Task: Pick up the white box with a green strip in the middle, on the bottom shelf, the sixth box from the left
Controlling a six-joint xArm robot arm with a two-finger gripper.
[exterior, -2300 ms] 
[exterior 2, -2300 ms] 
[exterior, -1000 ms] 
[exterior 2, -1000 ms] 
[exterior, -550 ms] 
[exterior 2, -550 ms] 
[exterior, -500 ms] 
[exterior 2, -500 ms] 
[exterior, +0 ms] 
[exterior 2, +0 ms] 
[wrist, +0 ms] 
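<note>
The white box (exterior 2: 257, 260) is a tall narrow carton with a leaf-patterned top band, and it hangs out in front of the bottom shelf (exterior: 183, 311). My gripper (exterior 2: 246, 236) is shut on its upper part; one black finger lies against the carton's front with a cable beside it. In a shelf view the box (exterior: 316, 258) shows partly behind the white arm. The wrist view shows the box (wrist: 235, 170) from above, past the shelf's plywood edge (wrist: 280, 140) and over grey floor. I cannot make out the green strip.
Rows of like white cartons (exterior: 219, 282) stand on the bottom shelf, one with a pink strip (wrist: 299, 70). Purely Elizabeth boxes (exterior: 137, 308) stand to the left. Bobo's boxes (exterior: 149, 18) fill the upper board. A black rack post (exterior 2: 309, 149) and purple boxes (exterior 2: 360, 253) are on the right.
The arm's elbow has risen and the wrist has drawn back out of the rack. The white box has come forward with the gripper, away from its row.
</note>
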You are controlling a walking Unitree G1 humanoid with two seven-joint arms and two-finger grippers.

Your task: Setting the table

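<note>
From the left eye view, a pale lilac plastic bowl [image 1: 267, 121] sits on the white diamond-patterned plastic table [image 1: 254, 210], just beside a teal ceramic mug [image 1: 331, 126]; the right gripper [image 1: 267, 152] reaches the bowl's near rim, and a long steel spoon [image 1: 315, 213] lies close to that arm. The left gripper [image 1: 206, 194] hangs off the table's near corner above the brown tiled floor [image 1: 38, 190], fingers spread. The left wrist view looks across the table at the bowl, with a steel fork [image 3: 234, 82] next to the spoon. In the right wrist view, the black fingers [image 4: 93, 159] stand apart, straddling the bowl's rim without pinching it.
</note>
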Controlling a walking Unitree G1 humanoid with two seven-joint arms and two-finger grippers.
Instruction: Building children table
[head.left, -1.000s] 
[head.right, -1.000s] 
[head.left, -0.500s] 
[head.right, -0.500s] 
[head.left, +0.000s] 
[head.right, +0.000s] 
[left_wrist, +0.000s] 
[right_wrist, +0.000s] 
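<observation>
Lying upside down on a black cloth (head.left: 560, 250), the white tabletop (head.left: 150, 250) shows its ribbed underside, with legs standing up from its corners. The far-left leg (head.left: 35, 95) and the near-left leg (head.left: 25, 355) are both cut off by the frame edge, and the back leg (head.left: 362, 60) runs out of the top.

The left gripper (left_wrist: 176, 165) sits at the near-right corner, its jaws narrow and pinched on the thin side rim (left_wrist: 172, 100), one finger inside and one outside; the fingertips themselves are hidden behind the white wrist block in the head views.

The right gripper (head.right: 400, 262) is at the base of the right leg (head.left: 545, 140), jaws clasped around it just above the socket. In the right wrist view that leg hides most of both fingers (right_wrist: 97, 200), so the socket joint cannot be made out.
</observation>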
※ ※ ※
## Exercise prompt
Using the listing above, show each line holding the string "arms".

## Task answer
You are controlling a walking Unitree G1 humanoid with two seven-joint arms and two-finger grippers.
Controlling a walking Unitree G1 humanoid with two seven-joint arms and two-finger grippers.

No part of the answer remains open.